Bankruptcy courts determine the applicable definition
of value on a case by case basis and in light of the purpose and
circumstances of each valuation. Therefore, different definitions
of value may be required for different purposes, and the definition
of value applicable to a certain purpose may not be binding with
respect to other purposes. For example, a valuation prepared to
analyze the best interest of the creditors may differ from a valuation
prepared to assess whether a certain transaction constituted a
fraudulent transfer.
To appropriately define value, all parties in
interest to the valuation must be cognizant of its intended purpose
– as the value of the same business enterprise or asset
may change given the specific purpose of the valuation. Therefore,
when defining value, the valuation expert, as well as the intended
users of the valuation, must specify the following: 1) standard
of value – or the type of value sought; and 2) premise of
value – or the assumption as to the set of actual or hypothetical
transactional circumstances applicable to the subject valuation.

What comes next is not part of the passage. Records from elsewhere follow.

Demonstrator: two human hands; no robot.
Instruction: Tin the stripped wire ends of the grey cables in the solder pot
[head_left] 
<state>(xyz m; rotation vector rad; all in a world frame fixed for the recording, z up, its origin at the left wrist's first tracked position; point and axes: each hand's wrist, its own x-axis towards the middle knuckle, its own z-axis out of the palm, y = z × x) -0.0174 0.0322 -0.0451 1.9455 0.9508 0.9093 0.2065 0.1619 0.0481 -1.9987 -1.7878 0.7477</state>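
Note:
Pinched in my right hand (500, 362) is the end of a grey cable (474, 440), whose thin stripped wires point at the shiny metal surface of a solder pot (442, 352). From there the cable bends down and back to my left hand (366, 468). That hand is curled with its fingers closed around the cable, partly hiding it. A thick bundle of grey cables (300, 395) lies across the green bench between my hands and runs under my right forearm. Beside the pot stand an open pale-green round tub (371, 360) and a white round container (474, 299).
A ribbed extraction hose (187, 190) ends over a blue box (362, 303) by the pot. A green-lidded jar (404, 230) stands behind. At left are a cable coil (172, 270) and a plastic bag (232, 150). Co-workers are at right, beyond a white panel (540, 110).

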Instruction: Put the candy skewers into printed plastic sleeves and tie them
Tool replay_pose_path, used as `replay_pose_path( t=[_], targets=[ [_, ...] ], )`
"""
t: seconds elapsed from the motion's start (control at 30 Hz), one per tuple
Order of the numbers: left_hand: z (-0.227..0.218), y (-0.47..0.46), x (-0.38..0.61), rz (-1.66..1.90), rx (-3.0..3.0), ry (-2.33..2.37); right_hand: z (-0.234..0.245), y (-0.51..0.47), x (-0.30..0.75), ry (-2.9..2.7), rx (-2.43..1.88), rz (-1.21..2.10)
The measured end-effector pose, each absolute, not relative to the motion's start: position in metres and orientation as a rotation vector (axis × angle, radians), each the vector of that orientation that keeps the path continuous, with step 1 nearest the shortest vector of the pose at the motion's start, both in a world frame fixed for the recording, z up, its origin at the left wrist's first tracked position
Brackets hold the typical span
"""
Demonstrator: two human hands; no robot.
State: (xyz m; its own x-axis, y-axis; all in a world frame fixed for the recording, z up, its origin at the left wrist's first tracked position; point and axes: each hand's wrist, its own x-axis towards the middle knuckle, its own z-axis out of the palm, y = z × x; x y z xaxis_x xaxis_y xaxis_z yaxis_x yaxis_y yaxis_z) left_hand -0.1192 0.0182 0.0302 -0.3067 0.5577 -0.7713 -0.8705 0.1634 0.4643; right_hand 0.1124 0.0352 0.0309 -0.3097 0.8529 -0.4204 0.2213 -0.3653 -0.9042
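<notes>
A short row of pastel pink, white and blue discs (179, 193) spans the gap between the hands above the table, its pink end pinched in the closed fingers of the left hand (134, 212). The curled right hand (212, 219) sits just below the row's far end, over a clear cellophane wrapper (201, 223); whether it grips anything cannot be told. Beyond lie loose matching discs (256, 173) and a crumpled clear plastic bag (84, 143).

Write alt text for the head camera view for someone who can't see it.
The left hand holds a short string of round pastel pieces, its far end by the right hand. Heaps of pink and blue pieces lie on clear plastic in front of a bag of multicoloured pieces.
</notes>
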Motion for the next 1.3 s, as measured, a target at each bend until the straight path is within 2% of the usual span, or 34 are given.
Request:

The Definition of Value in Bankruptcy
The standard of value terminology applicable
to valuations in bankruptcy may differ from the terminology in
traditional valuation circumstances (e.g., federal tax reporting
purposes), and it is often the case that value is not clearly
defined in the Bankruptcy Code or applicable state statutes.
Moreover, the premise of value decision in certain
bankruptcy matters is not straightforward and may require consideration
of court precedent, characteristics specific to the subject company
and the circumstances related to and the intended use of the valuation.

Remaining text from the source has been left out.